**DATASET**
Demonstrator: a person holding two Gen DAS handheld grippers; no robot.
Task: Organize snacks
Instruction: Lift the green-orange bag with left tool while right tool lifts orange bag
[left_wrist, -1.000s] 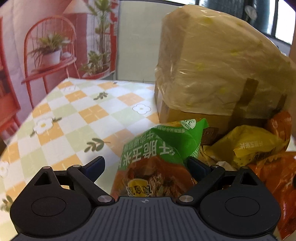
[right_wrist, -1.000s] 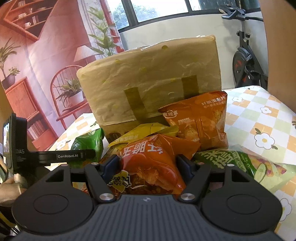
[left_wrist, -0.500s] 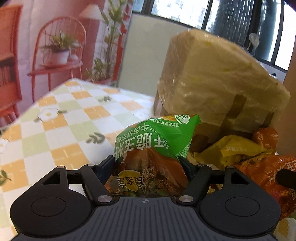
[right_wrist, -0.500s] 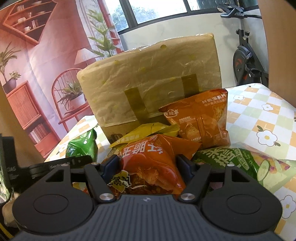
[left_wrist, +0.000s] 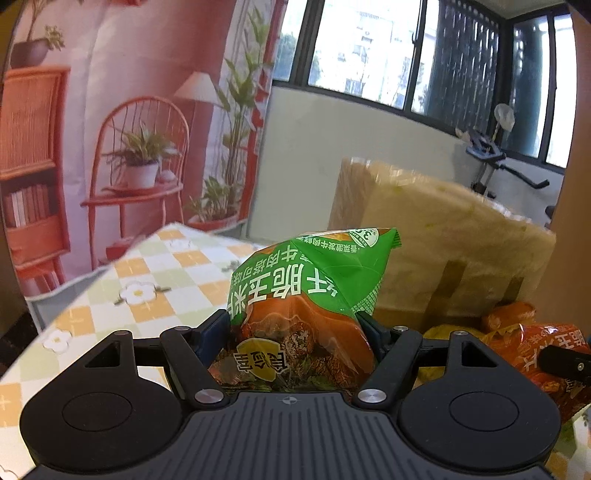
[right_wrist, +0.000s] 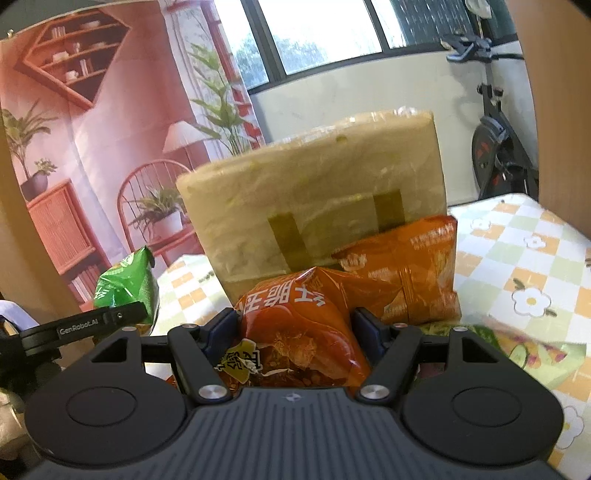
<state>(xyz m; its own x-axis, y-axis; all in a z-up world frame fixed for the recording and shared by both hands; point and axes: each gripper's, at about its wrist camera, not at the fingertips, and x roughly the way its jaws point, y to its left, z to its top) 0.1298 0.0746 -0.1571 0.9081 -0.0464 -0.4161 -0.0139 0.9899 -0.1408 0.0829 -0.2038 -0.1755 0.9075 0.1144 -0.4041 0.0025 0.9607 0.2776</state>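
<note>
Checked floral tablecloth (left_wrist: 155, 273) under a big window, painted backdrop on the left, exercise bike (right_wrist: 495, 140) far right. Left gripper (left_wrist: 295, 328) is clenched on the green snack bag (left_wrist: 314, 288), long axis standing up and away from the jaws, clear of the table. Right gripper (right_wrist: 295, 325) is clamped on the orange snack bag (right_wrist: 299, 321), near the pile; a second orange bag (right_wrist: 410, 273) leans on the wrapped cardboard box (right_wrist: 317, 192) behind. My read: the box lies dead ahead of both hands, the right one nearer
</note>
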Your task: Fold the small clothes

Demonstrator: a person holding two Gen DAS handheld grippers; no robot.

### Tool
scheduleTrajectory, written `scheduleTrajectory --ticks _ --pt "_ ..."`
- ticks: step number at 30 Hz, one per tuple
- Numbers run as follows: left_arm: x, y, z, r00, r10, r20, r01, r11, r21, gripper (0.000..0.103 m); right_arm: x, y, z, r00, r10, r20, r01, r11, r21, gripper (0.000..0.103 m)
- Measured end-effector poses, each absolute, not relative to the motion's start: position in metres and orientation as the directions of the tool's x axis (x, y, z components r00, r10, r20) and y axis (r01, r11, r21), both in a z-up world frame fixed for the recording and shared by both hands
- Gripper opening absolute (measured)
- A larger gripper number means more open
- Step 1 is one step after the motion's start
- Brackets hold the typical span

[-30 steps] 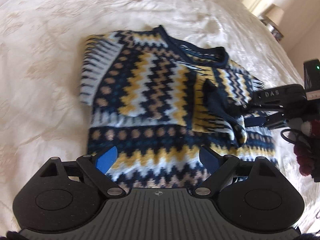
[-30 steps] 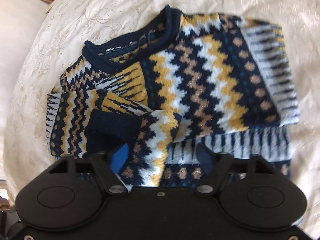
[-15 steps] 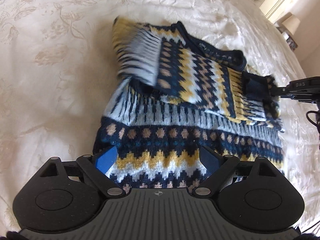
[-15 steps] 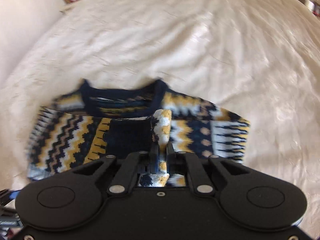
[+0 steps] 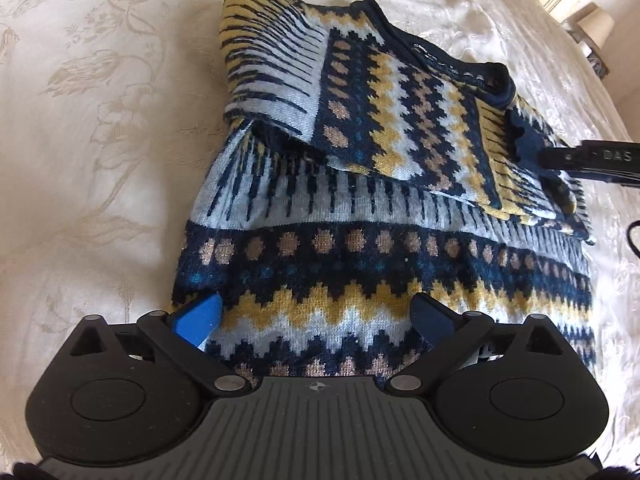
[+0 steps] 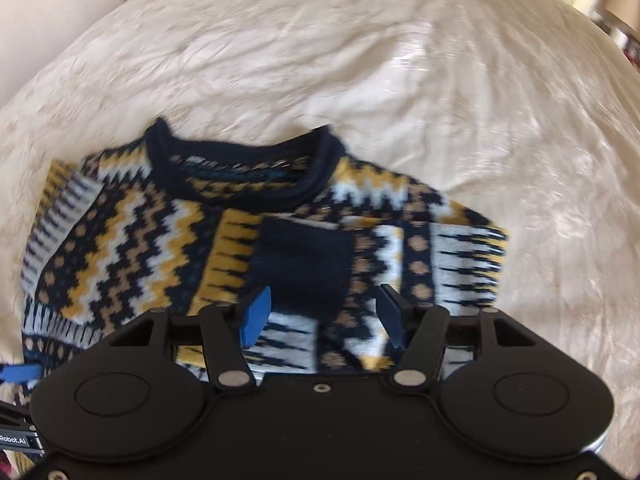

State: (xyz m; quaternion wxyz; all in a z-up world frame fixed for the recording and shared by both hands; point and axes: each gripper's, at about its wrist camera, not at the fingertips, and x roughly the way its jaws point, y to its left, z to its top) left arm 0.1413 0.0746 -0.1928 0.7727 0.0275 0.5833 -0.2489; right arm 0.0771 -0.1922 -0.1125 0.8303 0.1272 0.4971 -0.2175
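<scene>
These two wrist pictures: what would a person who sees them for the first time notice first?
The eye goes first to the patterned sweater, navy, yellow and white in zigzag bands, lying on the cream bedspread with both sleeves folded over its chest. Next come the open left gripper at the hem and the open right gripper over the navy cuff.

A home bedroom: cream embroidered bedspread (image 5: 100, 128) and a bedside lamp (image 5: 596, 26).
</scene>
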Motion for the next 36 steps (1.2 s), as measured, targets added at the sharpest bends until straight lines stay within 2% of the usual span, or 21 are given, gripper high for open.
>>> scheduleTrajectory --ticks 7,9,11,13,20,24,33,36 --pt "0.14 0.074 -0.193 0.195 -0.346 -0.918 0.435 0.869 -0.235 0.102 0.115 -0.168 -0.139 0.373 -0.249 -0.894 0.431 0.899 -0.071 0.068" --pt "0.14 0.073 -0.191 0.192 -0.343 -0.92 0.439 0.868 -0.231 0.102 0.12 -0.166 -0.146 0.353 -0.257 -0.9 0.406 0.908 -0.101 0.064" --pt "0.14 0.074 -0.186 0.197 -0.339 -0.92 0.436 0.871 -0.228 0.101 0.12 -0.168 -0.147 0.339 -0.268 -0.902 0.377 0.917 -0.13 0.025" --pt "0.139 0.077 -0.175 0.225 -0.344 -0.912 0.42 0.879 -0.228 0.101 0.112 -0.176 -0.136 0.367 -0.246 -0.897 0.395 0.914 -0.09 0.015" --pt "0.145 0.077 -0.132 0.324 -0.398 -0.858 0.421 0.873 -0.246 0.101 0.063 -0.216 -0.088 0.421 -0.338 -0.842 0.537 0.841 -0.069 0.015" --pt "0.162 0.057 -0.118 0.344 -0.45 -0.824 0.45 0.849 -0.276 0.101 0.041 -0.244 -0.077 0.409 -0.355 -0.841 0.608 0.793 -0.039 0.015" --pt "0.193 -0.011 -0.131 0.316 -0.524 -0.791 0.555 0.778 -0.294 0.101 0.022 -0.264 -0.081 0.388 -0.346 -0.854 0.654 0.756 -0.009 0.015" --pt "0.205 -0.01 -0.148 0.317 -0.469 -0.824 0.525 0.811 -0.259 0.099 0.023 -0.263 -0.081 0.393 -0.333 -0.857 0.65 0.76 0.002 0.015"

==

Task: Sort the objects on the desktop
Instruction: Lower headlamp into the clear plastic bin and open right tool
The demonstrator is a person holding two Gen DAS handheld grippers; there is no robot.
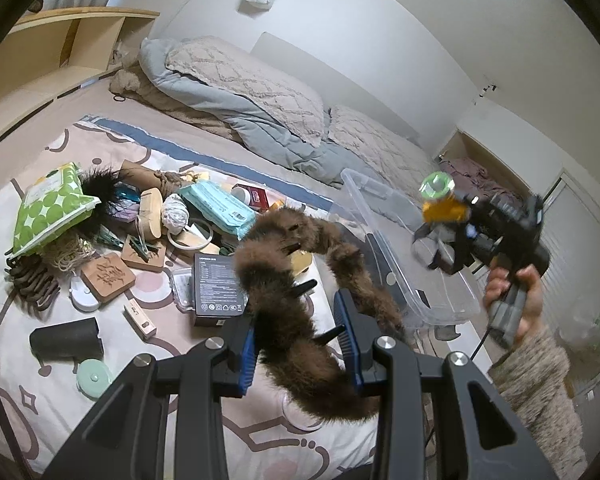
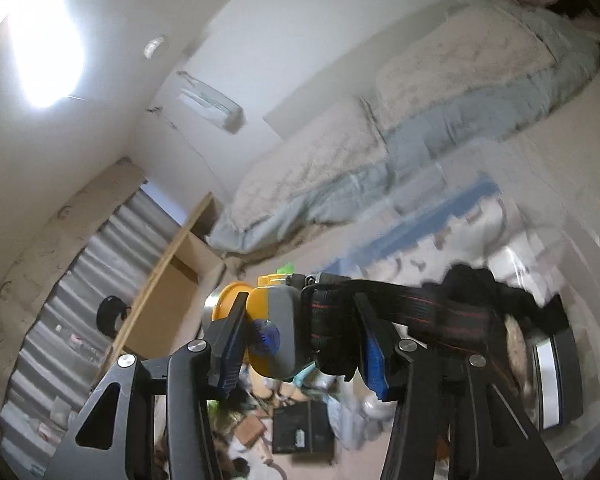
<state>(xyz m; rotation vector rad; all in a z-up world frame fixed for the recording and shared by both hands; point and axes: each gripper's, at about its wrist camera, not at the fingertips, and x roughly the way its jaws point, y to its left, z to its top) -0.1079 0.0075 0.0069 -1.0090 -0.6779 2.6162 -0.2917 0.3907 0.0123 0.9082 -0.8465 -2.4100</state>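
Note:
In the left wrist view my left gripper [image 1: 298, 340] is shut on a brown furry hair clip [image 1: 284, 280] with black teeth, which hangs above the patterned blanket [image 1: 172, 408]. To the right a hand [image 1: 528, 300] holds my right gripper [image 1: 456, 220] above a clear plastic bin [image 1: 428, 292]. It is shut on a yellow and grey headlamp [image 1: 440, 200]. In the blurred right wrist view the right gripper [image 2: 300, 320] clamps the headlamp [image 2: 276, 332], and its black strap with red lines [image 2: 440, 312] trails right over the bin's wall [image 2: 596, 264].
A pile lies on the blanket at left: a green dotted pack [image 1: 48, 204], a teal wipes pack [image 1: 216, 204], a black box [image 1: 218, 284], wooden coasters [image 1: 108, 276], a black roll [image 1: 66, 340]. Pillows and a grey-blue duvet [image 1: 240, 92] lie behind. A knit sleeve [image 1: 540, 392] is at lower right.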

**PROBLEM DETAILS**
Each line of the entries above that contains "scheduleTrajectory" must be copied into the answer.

**TASK SOLUTION**
scheduleTrajectory, written `scheduleTrajectory --ticks _ --pt "_ ..."`
>>> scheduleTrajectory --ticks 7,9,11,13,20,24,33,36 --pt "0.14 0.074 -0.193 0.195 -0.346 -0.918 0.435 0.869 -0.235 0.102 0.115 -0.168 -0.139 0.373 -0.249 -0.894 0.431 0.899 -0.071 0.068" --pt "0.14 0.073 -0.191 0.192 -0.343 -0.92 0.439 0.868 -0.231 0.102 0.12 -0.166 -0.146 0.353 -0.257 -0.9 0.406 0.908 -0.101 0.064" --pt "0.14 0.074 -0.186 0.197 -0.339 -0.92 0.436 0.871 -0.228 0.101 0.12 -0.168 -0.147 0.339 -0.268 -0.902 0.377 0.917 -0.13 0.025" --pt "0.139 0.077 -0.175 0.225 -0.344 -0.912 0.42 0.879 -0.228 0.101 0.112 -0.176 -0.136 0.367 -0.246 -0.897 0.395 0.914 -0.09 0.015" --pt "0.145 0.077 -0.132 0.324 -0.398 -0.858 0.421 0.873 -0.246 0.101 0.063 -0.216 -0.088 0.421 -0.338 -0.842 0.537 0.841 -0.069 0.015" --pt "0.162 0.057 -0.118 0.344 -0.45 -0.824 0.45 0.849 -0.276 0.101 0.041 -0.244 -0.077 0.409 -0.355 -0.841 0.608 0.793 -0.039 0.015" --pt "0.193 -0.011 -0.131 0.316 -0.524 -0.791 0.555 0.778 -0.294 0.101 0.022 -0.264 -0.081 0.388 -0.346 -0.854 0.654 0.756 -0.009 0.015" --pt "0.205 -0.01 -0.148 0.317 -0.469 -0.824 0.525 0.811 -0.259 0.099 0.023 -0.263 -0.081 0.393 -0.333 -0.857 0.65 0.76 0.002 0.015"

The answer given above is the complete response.